Transocean Swings to 2Q Profit

Transocean Swings to 2Q Profit

Transocean Ltd., the largest offshore drilling contractor in the world, today reported its second quarter 2013 adjusted earnings from continuing operations were $392 million, or $1.08 per diluted share.  

Total fleet rig utilization was 80 percent in the second quarter, unchanged from the first quarter of 2013

The second quarter 2013 results compare with a net loss attributable to controlling interest of $304 million, or $0.86 per diluted share, for the three months ended June 30, 2012, which included net unfavorable items of $622 million, or $1.75 per diluted share. The net unfavorable items were primarily due to estimated loss contingencies of $750 million, or $2.11 per diluted share, associated with the Macondo well incident, partly offset by $141 million, or $0.40 per diluted share, of favorable discrete tax items. After consideration of these net unfavorable items, second quarter 2012 adjusted earnings from continuing operations were $318 million, or $0.89 per diluted share.

Revenues for the three months ended June 30, 2013 were $2.397 billion, compared with revenues of $2.197 billion during the quarter ended March 31, 2013.  Contract drilling revenues increased $176 million primarily due to higher revenue efficiency on high-specification floaters and the contribution from Transocean Siam Driller and Transocean Andaman, two recently-delivered high-specification jackups.  Total fleet revenue efficiency was 93.1 percent in the second quarter, compared with 88.0 percent in the first quarter of 2013.  Other revenues increased $24 million to $76 million for the second quarter of 2013, compared with $52 million in the prior quarter primarily due to increased drilling management services activity.

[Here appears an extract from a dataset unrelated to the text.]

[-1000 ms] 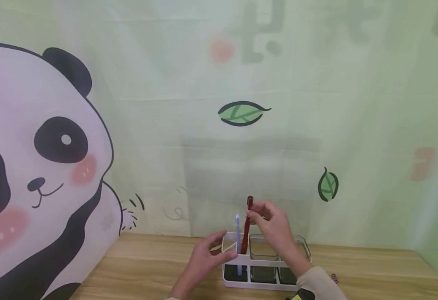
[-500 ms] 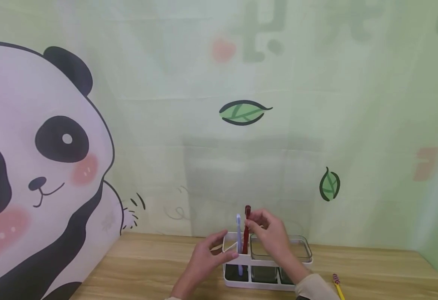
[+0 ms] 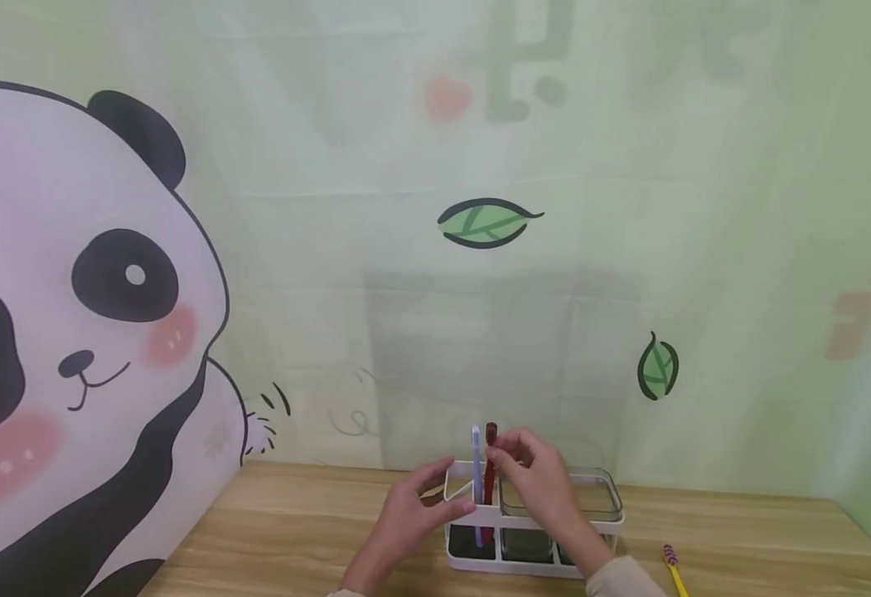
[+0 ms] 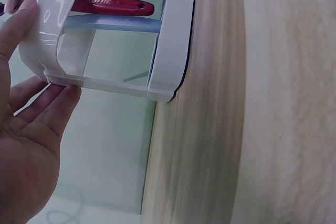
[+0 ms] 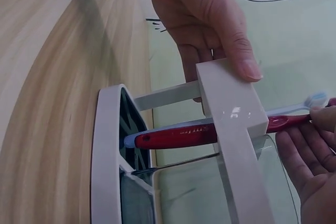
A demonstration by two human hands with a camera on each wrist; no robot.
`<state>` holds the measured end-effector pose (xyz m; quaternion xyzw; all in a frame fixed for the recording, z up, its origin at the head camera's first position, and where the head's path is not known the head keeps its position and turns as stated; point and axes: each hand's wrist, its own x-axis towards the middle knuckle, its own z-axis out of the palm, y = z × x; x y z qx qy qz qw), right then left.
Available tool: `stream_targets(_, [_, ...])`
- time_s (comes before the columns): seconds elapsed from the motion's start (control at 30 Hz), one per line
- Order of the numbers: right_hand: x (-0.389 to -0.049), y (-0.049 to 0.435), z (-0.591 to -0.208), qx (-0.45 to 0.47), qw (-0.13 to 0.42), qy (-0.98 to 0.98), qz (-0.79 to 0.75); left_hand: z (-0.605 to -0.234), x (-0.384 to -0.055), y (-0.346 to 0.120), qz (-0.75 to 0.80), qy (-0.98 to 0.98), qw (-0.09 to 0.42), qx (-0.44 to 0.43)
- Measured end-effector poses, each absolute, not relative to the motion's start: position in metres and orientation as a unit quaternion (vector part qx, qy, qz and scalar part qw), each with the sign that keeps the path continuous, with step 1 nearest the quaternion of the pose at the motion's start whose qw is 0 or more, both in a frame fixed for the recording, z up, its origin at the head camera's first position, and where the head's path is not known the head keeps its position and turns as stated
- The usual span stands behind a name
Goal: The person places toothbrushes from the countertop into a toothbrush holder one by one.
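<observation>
A white toothbrush holder (image 3: 554, 522) with a raised rim and compartments stands on the wooden table. My left hand (image 3: 408, 510) grips its upper left corner, thumb in front and fingers behind. A dark red toothbrush (image 5: 176, 137) stands upright in the left compartment, its head above the rim. My right hand (image 3: 543, 481) pinches it just under the head with thumb and fingertips. Close beside it, a light blue toothbrush (image 3: 476, 464) stands in the same compartment. In the left wrist view, the red handle's end hangs a little above the holder's base (image 4: 176, 30).
Clear cups (image 3: 592, 493) fill the holder's middle and right compartments. To the right, a yellow toothbrush (image 3: 674, 570) with purple bristles lies on the table (image 3: 763, 539), partly out of view. A green cloth backdrop (image 3: 741, 249) with a panda print rises behind the table.
My right hand has lowered the red toothbrush into the left compartment, bringing its head level with the blue one. The left hand stays on the holder. The yellow toothbrush has come into view.
</observation>
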<state>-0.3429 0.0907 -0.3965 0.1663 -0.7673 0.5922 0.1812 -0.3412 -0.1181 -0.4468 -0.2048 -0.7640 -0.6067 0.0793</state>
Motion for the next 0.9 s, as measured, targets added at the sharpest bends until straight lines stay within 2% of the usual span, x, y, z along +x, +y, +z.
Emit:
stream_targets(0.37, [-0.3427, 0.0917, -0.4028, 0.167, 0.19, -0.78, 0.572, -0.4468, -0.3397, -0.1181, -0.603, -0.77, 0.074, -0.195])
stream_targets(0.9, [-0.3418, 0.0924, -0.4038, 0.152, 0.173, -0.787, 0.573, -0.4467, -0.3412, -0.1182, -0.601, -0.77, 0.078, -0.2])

Operating and maintenance expenses increased $18 million to $1.393 billion for the second quarter of 2013, compared with $1.375 billion for the prior quarter. First quarter 2013 operating and maintenance expenses included $74 million of charges related to crew claim loss contingencies associated with the Macondo well incident that were not repeated in the second quarter.  Excluding these charges, the sequential increase in operating and maintenance expenses was primarily due to higher maintenance and shipyard expenses for the reactivation of the Sedco 712 and expenses related to several other rigs undergoing contract preparation, periodic surveys, and other projects; as well as increased drilling management services activity.